Your task:
Transcribe the material from its first line onward, ending with the line that contains "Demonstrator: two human" and adding nothing beyond it.

Dataset section:
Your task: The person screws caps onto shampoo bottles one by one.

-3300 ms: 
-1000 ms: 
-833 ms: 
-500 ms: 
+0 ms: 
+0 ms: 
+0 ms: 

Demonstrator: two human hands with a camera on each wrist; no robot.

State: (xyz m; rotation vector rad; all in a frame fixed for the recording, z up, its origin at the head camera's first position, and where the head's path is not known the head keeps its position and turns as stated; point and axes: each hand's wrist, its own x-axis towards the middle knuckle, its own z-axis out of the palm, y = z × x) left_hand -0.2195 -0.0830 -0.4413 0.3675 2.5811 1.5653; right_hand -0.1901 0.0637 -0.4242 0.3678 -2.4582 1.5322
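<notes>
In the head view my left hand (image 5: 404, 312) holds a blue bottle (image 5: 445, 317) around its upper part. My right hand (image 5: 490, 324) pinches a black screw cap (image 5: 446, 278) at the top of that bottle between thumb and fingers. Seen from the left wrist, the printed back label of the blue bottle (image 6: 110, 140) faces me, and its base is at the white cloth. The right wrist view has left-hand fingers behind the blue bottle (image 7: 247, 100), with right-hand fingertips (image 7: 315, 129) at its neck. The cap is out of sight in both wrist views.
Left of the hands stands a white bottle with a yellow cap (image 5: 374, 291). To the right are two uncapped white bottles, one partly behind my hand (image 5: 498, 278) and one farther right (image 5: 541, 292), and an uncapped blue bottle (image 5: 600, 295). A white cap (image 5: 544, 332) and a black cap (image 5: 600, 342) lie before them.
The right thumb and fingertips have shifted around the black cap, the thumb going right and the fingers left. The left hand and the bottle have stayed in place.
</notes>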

Task result:
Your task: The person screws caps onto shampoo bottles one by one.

-3300 ms: 
-1000 ms: 
-833 ms: 
-500 ms: 
+0 ms: 
+0 ms: 
+0 ms: 

Demonstrator: two human hands with a camera on each wrist; no robot.

What appears above is the complete answer to the exercise.